Stratus contains four piano matrices, each containing multiple patterns: in response to your initial note, Rhythmic Waves outputs a soft, rippling series of unison or octave repeats with a built-in, subtle volume rise and fall. Rhythmic Attacks has a slightly harder sound and no volume surge, while Looped Rhythms is self-explanatory. Swarms (a concept close to Spitfire's heart) features random-sounding spaced repeats — these have five possible states, ranging from slow and sparse to more dense and complex. All the piano matrices offer an optional straight, centre-panned piano overlay.

The producer also used his vintage analogue keyboards to create four synth matrices: three of them mirror the piano's approach, with the first benefiting from a pleasant, rounded warm tone and soft attack. The fourth, Synth Swarms is a showstopper — a serenely beautiful, ethereal pure-toned synth texture with a gently swelling sustain. Absolutely heavenly.
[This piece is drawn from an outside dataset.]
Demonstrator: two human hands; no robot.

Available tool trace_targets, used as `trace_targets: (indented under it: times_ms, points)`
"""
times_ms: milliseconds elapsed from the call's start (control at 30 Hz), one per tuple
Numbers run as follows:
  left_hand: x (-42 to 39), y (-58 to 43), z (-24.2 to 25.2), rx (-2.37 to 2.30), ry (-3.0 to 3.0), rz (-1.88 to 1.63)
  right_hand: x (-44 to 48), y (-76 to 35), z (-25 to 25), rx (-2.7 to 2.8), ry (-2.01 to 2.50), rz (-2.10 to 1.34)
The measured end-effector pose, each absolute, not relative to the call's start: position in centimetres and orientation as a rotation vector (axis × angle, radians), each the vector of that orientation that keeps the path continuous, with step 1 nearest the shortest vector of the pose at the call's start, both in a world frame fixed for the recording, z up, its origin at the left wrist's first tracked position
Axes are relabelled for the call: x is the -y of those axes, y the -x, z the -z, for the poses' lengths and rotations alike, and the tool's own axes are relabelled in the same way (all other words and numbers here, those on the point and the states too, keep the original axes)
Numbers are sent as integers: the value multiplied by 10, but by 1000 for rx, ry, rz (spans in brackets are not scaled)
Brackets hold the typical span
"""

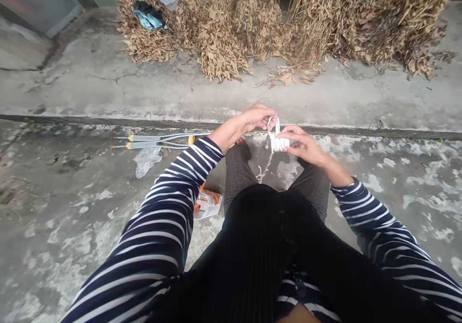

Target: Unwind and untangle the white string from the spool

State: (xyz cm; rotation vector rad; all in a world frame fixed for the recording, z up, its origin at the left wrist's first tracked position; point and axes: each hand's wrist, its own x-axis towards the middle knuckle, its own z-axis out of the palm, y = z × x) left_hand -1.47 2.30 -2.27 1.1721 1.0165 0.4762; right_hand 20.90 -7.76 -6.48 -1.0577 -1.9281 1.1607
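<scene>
I sit on a concrete floor with my knees apart. Both hands are raised in front of me over my knees. My right hand pinches a small bundle of wound white cord. My left hand has its fingers closed on a loop of the same cord, which stands up from the bundle. A loose frayed end of the cord hangs down between my knees.
A pair of grey crutches lies on the floor to my left, with a clear plastic bag beside them. An orange and white packet sits by my left thigh. Bundles of dry leafy stalks line the far step.
</scene>
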Motion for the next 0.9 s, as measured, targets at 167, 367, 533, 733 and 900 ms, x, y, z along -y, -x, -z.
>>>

You can randomise the matrices over a certain number of beats or seconds, and massage sounds with the built-in convolution reverb, delay, chorus, filter and tape saturation effects. Also available are Spitfire's trademark 'warps', including some stunning pads among the sci-fi sound effects.

One black mark: on my copy, the piano's first Rhythmic Waves pattern's D3, D#3 and E3 have an obvious click (which sounds like a physical artifact rather than a digital glitch) on the fifth note of the repeats. Ho hum. Nevertheless, this high-concept library merits four stars.